(INFORMATION PROVIDED):

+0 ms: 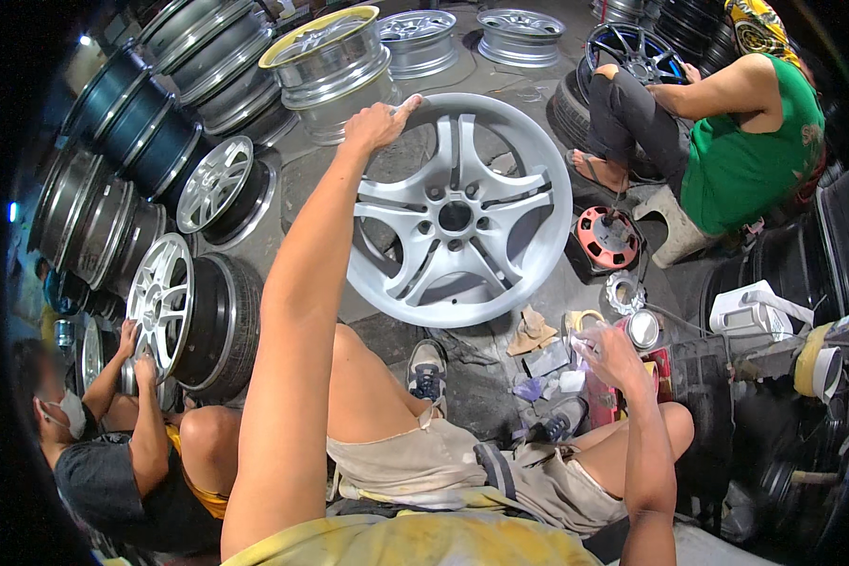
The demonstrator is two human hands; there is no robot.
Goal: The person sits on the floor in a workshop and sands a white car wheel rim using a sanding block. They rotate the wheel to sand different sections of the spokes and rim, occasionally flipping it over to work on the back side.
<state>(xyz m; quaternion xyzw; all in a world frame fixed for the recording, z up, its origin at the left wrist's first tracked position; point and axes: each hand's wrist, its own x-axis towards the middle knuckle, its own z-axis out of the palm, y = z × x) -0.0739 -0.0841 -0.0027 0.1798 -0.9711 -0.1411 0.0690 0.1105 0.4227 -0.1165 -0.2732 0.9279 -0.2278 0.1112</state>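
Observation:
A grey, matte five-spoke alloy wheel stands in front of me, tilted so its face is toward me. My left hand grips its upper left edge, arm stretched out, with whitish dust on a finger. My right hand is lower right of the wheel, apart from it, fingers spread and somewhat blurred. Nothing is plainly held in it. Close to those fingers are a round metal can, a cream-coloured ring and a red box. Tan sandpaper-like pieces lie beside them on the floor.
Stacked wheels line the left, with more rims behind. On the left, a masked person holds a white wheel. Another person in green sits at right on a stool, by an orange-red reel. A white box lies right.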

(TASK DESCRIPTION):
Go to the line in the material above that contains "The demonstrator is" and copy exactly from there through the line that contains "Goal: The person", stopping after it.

(RESPONSE FOR THIS EXERCISE):
The demonstrator is two human hands; there is no robot.
Goal: The person sits on the floor in a workshop and sands a white car wheel rim using a sanding block. They rotate the wheel to sand different sections of the spokes and rim, occasionally flipping it over to work on the back side.

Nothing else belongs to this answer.